> _Work to be completed_
Transcribe all of the entries, matching each one exactly.

Records from a dataset:
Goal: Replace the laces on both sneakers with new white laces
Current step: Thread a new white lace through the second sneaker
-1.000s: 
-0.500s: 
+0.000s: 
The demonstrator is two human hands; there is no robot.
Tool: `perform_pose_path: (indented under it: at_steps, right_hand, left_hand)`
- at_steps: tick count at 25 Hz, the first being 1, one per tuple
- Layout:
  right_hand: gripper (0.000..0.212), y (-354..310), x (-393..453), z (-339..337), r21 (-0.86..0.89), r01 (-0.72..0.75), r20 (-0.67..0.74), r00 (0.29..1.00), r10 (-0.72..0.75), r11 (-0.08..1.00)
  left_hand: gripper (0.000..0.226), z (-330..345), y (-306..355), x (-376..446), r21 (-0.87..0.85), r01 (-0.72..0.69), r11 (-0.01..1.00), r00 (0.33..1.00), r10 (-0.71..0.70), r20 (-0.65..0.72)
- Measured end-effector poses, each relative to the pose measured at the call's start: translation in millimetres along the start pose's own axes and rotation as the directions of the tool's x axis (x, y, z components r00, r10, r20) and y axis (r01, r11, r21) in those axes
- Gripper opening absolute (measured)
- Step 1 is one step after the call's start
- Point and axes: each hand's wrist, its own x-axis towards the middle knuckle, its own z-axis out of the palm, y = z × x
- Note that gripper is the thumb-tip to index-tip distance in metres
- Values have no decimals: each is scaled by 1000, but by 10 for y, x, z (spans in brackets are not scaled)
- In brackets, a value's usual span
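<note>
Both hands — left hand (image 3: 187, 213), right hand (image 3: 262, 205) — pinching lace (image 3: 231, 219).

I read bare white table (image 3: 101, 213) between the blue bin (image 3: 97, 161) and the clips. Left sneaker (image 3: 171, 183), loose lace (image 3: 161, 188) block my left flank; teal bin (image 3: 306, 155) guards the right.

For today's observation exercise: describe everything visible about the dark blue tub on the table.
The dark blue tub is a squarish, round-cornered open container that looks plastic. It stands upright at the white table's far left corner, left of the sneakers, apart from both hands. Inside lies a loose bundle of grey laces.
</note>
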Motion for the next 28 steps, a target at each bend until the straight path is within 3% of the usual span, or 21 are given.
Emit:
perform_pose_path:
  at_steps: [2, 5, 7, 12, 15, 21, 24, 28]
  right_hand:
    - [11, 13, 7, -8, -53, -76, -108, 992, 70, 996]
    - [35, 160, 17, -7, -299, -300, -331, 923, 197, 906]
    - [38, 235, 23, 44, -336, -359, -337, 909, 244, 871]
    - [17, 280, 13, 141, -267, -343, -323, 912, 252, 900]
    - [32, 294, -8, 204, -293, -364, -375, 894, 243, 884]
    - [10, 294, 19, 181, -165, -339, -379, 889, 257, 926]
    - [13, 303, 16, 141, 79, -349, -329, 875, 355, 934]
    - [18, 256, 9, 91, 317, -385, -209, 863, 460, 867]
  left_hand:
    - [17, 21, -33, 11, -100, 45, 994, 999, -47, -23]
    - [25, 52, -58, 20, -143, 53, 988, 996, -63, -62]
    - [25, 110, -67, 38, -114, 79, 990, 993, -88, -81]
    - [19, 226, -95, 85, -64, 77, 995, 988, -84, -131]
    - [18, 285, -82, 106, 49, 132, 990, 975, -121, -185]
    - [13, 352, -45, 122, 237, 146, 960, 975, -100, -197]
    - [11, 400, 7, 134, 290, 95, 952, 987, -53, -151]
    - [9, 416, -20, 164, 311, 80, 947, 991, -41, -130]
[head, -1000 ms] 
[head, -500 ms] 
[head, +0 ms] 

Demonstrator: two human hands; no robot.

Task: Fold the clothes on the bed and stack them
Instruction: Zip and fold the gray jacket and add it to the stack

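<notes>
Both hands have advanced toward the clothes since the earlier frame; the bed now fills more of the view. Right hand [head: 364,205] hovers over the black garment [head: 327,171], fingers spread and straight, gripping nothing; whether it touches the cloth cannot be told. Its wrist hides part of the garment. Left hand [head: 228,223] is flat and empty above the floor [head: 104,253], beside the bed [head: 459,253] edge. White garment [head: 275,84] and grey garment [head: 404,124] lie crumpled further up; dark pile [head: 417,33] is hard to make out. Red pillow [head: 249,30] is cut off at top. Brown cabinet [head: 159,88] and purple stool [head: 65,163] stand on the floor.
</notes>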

> _Task output_
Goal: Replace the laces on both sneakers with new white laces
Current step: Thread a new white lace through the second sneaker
-1.000s: 
-0.500s: 
+0.000s: 
The demonstrator is two human hands; there is no robot.
Tool: `perform_pose_path: (indented under it: at_steps, right_hand, left_hand)`
- at_steps: tick count at 25 Hz, the first being 1, one per tuple
- Layout:
  right_hand: gripper (0.000..0.212), y (-354..310), x (-393..453), z (-339..337), r21 (-0.86..0.89), r01 (-0.72..0.75), r20 (-0.67..0.74), r00 (0.29..1.00), r10 (-0.72..0.75), r11 (-0.08..1.00)
  left_hand: gripper (0.000..0.226), z (-330..345), y (-306..355), x (-376..446), r21 (-0.87..0.85), r01 (-0.72..0.69), r11 (-0.01..1.00), r00 (0.33..1.00), r10 (-0.71..0.70), r20 (-0.65..0.72)
- Measured end-effector poses, each relative to the pose measured at the call's start: translation in millimetres along the start pose's own axes and rotation as the directions of the tool's x axis (x, y, z components r00, r10, r20) and y axis (r01, r11, r21) in those axes
- Gripper opening absolute (measured)
- Step 1 is one step after the call's start
- Point and axes: each hand's wrist, its own x-axis towards the middle knuckle, its own z-axis out of the palm, y = z × x
- Note that gripper is the thumb-tip to index-tip distance in metres
- Values have no decimals: each is scaled by 1000, but by 10 for y, x, z (spans in brackets are not scaled)
- In brackets, a value's usual span
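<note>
Both hands — left hand (image 3: 187, 213), right hand (image 3: 262, 205) — pinching lace (image 3: 231, 219).

I read bare white table (image 3: 101, 213) between the blue bin (image 3: 97, 161) and the clips. Left sneaker (image 3: 171, 183), loose lace (image 3: 161, 188) block my left flank; teal bin (image 3: 306, 155) guards the right.

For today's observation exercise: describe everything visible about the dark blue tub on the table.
The dark blue tub is a squarish, round-cornered open container that looks plastic. It stands upright at the white table's far left corner, left of the sneakers, apart from both hands. Inside lies a loose bundle of grey laces.
</note>
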Motion for the next 28 steps, a target at each bend until the straight path is within 3% of the usual span, or 21 are given.
Emit:
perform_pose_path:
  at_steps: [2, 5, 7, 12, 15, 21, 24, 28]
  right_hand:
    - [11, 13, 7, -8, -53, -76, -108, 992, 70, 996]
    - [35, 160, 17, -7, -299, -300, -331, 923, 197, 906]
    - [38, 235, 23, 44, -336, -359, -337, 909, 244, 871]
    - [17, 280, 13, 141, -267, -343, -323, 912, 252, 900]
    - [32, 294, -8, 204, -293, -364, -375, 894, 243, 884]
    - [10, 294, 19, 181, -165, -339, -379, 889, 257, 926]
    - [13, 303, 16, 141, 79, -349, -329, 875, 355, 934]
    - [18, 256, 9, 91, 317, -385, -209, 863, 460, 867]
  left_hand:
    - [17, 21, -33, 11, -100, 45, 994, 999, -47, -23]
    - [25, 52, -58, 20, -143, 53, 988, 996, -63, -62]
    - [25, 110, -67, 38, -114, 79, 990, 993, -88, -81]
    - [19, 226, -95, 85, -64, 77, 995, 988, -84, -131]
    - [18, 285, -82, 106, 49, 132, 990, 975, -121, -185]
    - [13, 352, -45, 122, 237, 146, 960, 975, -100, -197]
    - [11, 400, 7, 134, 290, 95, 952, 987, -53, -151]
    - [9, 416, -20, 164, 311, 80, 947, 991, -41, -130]
[head, -1000 ms] 
[head, -500 ms] 
[head, +0 ms] 

Demonstrator: two human hands; no robot.

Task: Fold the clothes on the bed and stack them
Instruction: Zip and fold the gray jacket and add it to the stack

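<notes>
Both hands have advanced toward the clothes since the earlier frame; the bed now fills more of the view. Right hand [head: 364,205] hovers over the black garment [head: 327,171], fingers spread and straight, gripping nothing; whether it touches the cloth cannot be told. Its wrist hides part of the garment. Left hand [head: 228,223] is flat and empty above the floor [head: 104,253], beside the bed [head: 459,253] edge. White garment [head: 275,84] and grey garment [head: 404,124] lie crumpled further up; dark pile [head: 417,33] is hard to make out. Red pillow [head: 249,30] is cut off at top. Brown cabinet [head: 159,88] and purple stool [head: 65,163] stand on the floor.
</notes>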

The output is finished and nothing more is needed.